Problem requirements
From the data underneath, reproduce exactly the stretch that begins at the line with "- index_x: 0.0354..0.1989" and ends after the line with "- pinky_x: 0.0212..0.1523".

Records from a collection:
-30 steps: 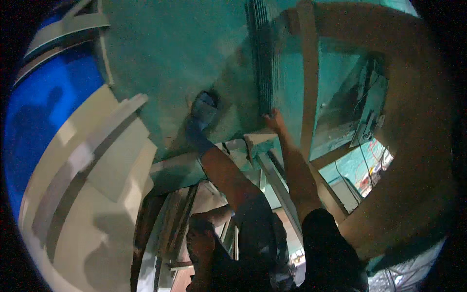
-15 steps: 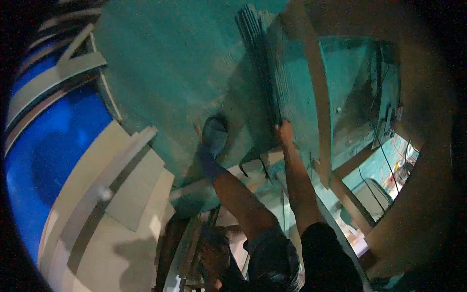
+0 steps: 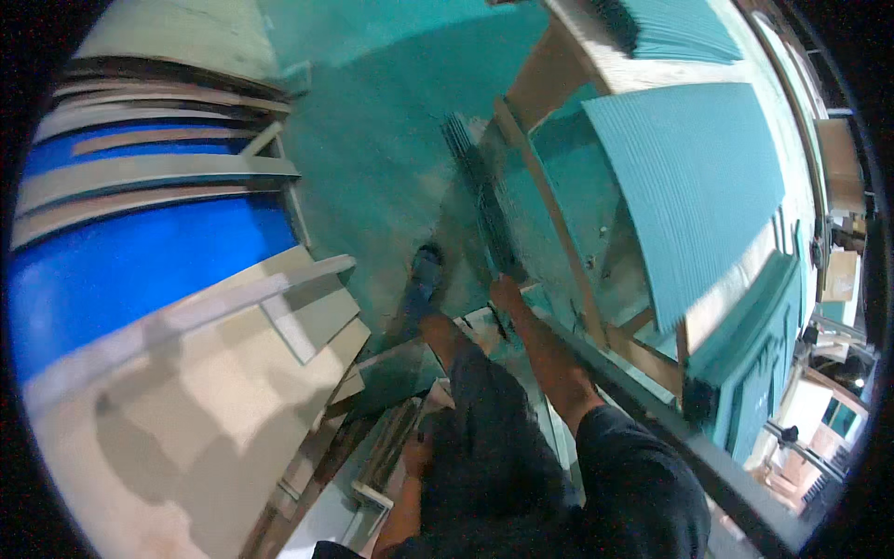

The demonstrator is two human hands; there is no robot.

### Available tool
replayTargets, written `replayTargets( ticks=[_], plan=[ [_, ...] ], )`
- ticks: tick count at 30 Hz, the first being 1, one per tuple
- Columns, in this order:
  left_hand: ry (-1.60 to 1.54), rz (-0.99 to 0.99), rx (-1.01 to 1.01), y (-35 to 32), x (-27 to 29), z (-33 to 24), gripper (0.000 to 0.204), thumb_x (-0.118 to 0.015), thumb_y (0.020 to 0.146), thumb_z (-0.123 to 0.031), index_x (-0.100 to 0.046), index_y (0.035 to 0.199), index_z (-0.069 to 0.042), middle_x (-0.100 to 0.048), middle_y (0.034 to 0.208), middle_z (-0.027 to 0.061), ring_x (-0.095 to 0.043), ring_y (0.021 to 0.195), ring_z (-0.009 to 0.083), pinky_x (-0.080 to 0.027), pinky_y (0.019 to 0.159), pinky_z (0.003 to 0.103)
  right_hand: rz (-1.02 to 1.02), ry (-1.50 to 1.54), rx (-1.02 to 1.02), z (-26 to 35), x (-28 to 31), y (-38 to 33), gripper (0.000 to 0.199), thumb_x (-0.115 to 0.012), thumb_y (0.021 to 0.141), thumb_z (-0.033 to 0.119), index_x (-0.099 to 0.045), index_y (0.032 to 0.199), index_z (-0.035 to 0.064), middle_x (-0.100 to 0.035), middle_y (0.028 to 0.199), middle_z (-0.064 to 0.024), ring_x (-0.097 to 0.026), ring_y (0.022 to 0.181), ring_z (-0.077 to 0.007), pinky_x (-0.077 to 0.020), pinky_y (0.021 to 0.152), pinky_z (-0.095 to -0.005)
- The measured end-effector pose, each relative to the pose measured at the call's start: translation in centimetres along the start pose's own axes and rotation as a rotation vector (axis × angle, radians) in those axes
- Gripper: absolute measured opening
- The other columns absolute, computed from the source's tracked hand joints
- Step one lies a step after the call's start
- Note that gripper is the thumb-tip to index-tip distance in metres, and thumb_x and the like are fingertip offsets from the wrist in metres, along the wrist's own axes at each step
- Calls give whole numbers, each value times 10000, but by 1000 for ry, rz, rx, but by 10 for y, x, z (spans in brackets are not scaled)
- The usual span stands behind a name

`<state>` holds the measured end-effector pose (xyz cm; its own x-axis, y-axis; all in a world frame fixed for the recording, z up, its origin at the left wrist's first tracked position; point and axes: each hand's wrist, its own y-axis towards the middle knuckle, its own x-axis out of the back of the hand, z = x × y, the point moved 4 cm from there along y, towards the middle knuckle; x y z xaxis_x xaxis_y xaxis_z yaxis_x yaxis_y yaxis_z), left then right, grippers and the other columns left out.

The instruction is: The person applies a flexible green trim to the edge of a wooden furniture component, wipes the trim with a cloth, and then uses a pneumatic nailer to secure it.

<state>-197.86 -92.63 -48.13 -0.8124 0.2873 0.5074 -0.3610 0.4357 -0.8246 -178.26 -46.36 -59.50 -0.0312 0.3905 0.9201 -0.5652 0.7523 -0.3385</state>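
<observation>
Your right hand (image 3: 504, 292) closed on the teal sheet stack (image 3: 480, 191), teal floor (image 3: 372, 140) beyond it, your left hand (image 3: 416, 456) low by wooden strips (image 3: 386, 456), grip unclear.

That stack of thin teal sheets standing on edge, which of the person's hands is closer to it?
The right. The right hand reaches forward to the lower end of the stack of teal sheets, seemingly touching it. The left hand hangs low by the person's leg, well away from the stack.

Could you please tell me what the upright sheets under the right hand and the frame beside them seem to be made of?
The upright sheets look like thin panes of glass or clear plastic: greenish, see-through, with dark stacked edges. The right hand rests on their edge. The frame appears to be bare, unpainted wood, pale tan and matt.
</observation>
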Motion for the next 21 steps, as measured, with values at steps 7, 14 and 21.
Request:
replayTargets(
  ticks=[7,14,21],
  plan=[
    [-443,-185,-10,-110,-51,59,362,-531,945,-311,-627,880,32,-661,878,226,-589,746,387,-489,797,465,320,647,-316,26,93,-126,205,-604,902,214,-695,876,32,-676,938,-200,-663,798,-339,-557,645,-483],
    [-45,-128,186,-257,-138,144,496,-593,903,-491,-733,1012,-28,-689,1036,263,-636,1029,456,-500,892,552,424,775,-261,99,221,-209,262,-606,942,248,-707,1014,18,-710,947,-148,-700,855,-311,-601,678,-460],
    [167,-105,-209,-290,-82,110,465,-563,938,-461,-695,967,-16,-681,974,232,-642,870,394,-514,762,484,493,1079,-207,144,259,-319,322,-615,952,286,-690,1005,-23,-672,1010,-136,-649,796,-234,-525,705,-405]
  ],
)
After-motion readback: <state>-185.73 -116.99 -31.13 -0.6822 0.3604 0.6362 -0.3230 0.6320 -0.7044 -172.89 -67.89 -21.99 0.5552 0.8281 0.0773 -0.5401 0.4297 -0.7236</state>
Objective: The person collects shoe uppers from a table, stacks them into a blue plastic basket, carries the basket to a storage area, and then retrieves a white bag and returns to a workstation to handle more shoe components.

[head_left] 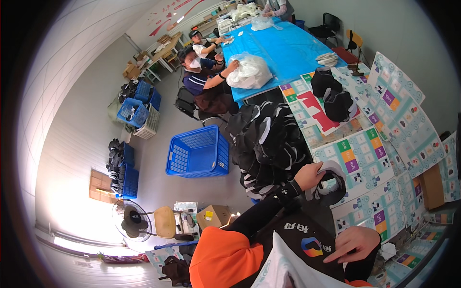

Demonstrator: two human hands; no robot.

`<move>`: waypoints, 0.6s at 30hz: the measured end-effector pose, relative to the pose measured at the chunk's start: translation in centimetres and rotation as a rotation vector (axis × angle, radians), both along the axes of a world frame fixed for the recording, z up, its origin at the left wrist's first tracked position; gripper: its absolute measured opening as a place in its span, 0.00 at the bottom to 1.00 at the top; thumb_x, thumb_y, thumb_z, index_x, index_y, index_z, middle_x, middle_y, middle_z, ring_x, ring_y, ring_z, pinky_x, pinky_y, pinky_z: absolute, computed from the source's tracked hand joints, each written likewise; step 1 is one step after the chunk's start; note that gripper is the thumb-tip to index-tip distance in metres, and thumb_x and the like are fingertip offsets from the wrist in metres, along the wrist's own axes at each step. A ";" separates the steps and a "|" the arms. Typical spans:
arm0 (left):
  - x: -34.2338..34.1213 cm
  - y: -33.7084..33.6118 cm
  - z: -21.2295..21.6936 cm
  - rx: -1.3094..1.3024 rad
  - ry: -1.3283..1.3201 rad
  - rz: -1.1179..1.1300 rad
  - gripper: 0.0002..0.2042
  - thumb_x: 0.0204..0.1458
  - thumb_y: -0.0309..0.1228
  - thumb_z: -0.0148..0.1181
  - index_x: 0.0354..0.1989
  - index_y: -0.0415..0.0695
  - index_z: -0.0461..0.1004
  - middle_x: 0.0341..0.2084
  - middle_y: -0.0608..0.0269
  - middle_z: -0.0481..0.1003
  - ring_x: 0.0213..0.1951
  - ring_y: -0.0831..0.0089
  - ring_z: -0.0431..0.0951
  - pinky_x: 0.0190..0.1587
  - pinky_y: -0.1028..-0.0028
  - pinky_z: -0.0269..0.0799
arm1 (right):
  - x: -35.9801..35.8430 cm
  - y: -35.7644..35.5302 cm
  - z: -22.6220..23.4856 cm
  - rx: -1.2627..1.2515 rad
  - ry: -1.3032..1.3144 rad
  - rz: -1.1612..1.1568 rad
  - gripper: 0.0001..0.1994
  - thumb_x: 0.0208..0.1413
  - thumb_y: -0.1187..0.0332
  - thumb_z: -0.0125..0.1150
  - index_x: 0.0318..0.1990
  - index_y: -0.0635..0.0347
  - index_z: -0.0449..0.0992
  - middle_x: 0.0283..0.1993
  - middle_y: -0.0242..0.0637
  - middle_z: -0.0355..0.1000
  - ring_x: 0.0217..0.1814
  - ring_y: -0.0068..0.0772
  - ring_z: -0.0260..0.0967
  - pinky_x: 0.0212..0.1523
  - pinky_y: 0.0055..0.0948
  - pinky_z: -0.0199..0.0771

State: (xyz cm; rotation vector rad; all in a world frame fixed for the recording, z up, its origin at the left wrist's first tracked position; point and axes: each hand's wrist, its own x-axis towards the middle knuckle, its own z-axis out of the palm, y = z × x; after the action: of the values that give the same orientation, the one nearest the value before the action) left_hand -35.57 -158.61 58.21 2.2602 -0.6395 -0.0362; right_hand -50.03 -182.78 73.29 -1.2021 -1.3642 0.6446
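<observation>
The head view looks down on a long table (418,158) covered with mats printed in coloured squares, green, purple, orange and red on pale blue. The left hand (309,175) grips the edge of a black and white shoe upper (331,185) lying at the near edge of the table, fingers curled round its rim. The right hand (353,242) lies lower, close to the body, fingers loosely spread and flat, holding nothing that shows. Just left of the held piece, a big heap of black and white uppers (266,144) spills over the table edge. Farther up the table sit two more dark stacks (331,93). Beyond them a blue sheet (288,48) covers the table, with one bulging white plastic bag (247,72) under the hand of a seated person in a mask (201,77); a second person sits behind. A stack of white pieces (328,59) rests at the sheet's right edge. On the floor stands one large empty blue crate (197,153), with several smaller blue crates (137,103) near the wall, a brown carton (213,216) and one fan (132,223).
</observation>
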 end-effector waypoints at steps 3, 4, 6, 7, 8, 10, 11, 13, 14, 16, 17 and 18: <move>0.0 -0.2 -0.2 0.004 0.011 -0.003 0.11 0.54 0.35 0.59 0.34 0.39 0.69 0.27 0.43 0.75 0.34 0.42 0.75 0.35 0.51 0.70 | 0.1 -0.1 -0.2 0.009 0.008 -0.010 0.20 0.55 0.76 0.63 0.57 0.56 0.77 0.25 0.35 0.67 0.24 0.34 0.67 0.25 0.31 0.63; 0.0 -0.2 -0.2 0.005 0.012 -0.004 0.11 0.54 0.35 0.59 0.35 0.39 0.69 0.27 0.43 0.75 0.34 0.42 0.75 0.35 0.51 0.70 | 0.1 -0.1 -0.3 0.020 0.011 -0.011 0.20 0.54 0.77 0.64 0.56 0.59 0.78 0.25 0.35 0.67 0.24 0.34 0.67 0.24 0.31 0.62; 0.1 -0.2 -0.3 0.004 0.014 -0.005 0.11 0.54 0.35 0.59 0.35 0.39 0.69 0.27 0.43 0.75 0.34 0.42 0.75 0.35 0.51 0.70 | 0.2 -0.2 -0.4 0.008 0.000 -0.009 0.20 0.54 0.77 0.64 0.56 0.59 0.78 0.25 0.35 0.68 0.24 0.34 0.67 0.24 0.31 0.61; 0.1 -0.2 -0.3 0.005 0.015 -0.008 0.11 0.54 0.35 0.59 0.35 0.39 0.69 0.27 0.43 0.75 0.34 0.42 0.75 0.35 0.51 0.70 | 0.3 -0.3 -0.5 -0.001 -0.011 -0.008 0.20 0.54 0.77 0.64 0.56 0.59 0.78 0.26 0.35 0.68 0.24 0.34 0.68 0.24 0.32 0.61; 0.1 -0.2 -0.3 0.004 0.015 -0.009 0.11 0.54 0.35 0.59 0.35 0.39 0.69 0.27 0.43 0.75 0.34 0.42 0.75 0.35 0.51 0.70 | 0.3 -0.3 -0.6 -0.002 -0.011 -0.009 0.20 0.54 0.77 0.64 0.56 0.59 0.78 0.26 0.35 0.68 0.24 0.34 0.68 0.24 0.32 0.61; 0.1 -0.2 -0.3 -0.007 0.009 -0.009 0.11 0.54 0.35 0.59 0.34 0.39 0.69 0.27 0.43 0.75 0.34 0.42 0.75 0.35 0.51 0.70 | 0.2 -0.4 -0.8 0.010 0.005 -0.013 0.19 0.54 0.77 0.64 0.56 0.60 0.78 0.26 0.35 0.69 0.24 0.34 0.67 0.24 0.32 0.61; 0.1 -0.2 -0.3 -0.008 0.009 -0.009 0.11 0.54 0.35 0.59 0.34 0.39 0.69 0.27 0.43 0.75 0.34 0.42 0.75 0.35 0.51 0.70 | 0.3 -0.4 -0.7 0.009 0.004 -0.014 0.19 0.54 0.77 0.64 0.56 0.60 0.78 0.26 0.35 0.69 0.24 0.34 0.67 0.24 0.32 0.61; 0.1 -0.2 -0.2 0.006 0.013 -0.005 0.11 0.54 0.35 0.59 0.34 0.39 0.70 0.27 0.43 0.75 0.35 0.42 0.76 0.35 0.51 0.70 | 0.4 -0.4 -0.5 0.000 0.005 -0.005 0.19 0.54 0.78 0.64 0.55 0.60 0.78 0.26 0.35 0.69 0.24 0.34 0.67 0.24 0.31 0.61; 0.0 -0.2 -0.1 0.005 0.013 -0.005 0.11 0.54 0.35 0.59 0.34 0.39 0.70 0.27 0.43 0.75 0.35 0.42 0.76 0.35 0.51 0.70 | 0.4 -0.4 -0.5 -0.001 0.005 -0.005 0.19 0.54 0.78 0.64 0.55 0.60 0.78 0.26 0.35 0.69 0.24 0.34 0.67 0.24 0.31 0.61; 0.0 -0.2 0.1 0.009 0.034 -0.009 0.11 0.54 0.35 0.59 0.34 0.39 0.70 0.28 0.43 0.75 0.35 0.42 0.76 0.35 0.52 0.70 | 0.4 -0.5 -0.7 -0.005 0.015 -0.009 0.20 0.54 0.78 0.64 0.55 0.60 0.78 0.26 0.35 0.69 0.24 0.34 0.67 0.24 0.31 0.61; 0.0 -0.2 0.1 0.008 0.034 -0.009 0.11 0.54 0.35 0.59 0.34 0.39 0.70 0.28 0.43 0.75 0.35 0.42 0.76 0.35 0.52 0.70 | 0.3 -0.5 -0.7 -0.006 0.015 -0.009 0.20 0.54 0.78 0.64 0.55 0.60 0.78 0.26 0.35 0.69 0.24 0.34 0.67 0.24 0.31 0.61; 0.0 -0.2 0.0 0.013 0.037 -0.006 0.11 0.54 0.35 0.59 0.35 0.39 0.70 0.28 0.43 0.75 0.35 0.42 0.76 0.35 0.52 0.70 | 0.3 -0.6 -0.8 -0.006 0.021 -0.010 0.20 0.54 0.78 0.64 0.55 0.60 0.78 0.27 0.35 0.69 0.25 0.34 0.68 0.24 0.31 0.62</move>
State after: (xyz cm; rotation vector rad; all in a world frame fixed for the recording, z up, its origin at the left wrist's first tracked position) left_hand -35.61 -158.81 58.25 2.2645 -0.6283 -0.0847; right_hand -49.75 -183.33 72.48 -1.2036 -1.3387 0.6528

Written reply
  - index_x: 0.0354..0.1989
  - index_y: -0.0415..0.0695
  - index_z: -0.0461..0.1004
  - middle_x: 0.0341..0.2084
  - middle_y: -0.0608..0.0269
  - middle_z: -0.0481..0.1003
  - ring_x: 0.0213..0.1951
  - ring_y: -0.0831..0.0089
  - ring_z: -0.0431..0.0951
  - pinky_x: 0.0190..0.1587
  - pinky_y: -0.1028..-0.0028
  - pinky_z: -0.0269..0.0799
arm1 (right):
  - x: -35.9801..35.8430 cm
  - y: -35.7644..35.5302 cm
  - z: -22.6220..23.4856 cm
  - rx: -1.2627..1.2515 rad
  - ry: -1.3032..1.3144 rad
  - rz: -1.1612..1.1568 rad
  - gripper: 0.0001..0.1994
  - thumb_x: 0.0208..0.1413
  - thumb_y: -0.1187..0.0332
  - thumb_z: -0.0125..0.1150
  - index_x: 0.0318..0.1990
  - index_y: -0.0635..0.0347
  - index_z: -0.0449..0.0992
  - middle_x: 0.0283..0.1993
  - middle_y: -0.0242..0.0637
  - middle_z: -0.0355..0.1000
  - ring_x: 0.0217..0.1814
  - ring_y: -0.0068..0.0772
  - ring_z: -0.0260..0.0967
  - pinky_x: 0.0212..0.1523

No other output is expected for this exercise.